Another reccomendation for Sword here. Sword sights leave nothing to be desired. They are smooth to adjust with good quality markings to go by. Their fibers are tough and transmit alot of light. I've used others and nothing beats a Sword and it won't break the bank to buy one.


----------



## rod251 (Feb 1, 2007)

Your Tru-Glo will be just fine. If you decide you want smaller pins, you may try a sight that offers .10 pins. Sword is definitely a good one to look at. If you can judge yardage and hit where you are aiming with the Tru-Glo, then you already have a lot of the field beat.


----------



## Pride Hunter (Aug 6, 2005)

*sight*

Right now I use a Viper Micro adjust. This sight is great!
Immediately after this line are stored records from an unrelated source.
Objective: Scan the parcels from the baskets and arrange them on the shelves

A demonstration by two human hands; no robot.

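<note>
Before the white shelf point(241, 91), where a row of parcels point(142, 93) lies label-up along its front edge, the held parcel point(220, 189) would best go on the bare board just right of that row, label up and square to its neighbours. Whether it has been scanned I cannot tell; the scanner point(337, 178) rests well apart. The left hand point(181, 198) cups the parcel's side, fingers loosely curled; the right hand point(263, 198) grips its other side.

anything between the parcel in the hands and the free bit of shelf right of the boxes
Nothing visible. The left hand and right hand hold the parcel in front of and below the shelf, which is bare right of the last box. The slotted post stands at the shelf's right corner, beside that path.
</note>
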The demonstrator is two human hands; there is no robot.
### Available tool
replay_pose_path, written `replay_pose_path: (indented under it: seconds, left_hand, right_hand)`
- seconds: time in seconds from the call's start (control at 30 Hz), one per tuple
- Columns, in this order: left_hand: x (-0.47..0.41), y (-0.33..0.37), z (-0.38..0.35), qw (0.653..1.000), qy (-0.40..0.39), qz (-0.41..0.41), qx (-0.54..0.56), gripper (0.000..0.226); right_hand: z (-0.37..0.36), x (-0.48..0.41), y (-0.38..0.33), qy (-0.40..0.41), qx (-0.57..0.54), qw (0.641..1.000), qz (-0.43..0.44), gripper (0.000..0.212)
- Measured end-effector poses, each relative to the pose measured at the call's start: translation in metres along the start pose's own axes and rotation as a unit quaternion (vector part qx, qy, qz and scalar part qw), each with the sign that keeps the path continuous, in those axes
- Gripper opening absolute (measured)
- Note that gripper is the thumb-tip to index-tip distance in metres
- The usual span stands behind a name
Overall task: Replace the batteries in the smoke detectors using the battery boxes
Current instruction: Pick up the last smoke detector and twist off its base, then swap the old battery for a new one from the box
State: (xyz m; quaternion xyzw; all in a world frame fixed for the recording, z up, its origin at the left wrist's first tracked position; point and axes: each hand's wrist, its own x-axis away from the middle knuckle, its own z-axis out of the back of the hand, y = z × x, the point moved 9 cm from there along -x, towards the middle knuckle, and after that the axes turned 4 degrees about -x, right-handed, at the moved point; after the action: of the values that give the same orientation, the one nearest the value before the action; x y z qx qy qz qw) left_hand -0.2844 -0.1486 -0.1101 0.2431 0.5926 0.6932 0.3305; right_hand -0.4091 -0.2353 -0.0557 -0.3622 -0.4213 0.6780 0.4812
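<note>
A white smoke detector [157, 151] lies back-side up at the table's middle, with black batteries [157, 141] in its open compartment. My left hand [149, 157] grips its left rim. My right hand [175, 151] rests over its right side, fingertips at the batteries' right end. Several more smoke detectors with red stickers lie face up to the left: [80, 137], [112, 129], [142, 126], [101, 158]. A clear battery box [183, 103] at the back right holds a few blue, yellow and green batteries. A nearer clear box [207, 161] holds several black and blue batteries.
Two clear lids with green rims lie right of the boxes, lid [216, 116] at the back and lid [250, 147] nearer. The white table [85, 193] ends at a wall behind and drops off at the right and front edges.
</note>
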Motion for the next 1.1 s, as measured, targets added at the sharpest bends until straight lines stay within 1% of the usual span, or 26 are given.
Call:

I just got a Sure Loc Lethal Weapon to play with.


----------



## dw'struth (Mar 14, 2008)

Sword!


----------



## Chiller (Oct 24, 2006)

I love my sword apex micro 3rd plane and for the price you can't beat it!


----------



## Lonestar63 (Mar 19, 2007)

jakeeib said:


> I use the Viper predator microtune with .019 pins, I found the .010 to small for me, I love the sight very adjustable and allows you to add a lens if you decide to later.


I've used em all including Sword and Sure-Loc.
Best pin sight i've ever bolted on a bow is the Viper Microtune.
The Extreme series is a good sight for the $$$.

*Viper Pro MT...*


----------



## team_TRX (Feb 26, 2004)

sure-loc lethal weapon.........


----------



## Carbon-n-Copper (May 27, 2008)

jakeeib said:


> I use the Viper predator microtune with .019 pins, I found the .010 to small for me, I love the sight very adjustable and allows you to add a lens if you decide to later.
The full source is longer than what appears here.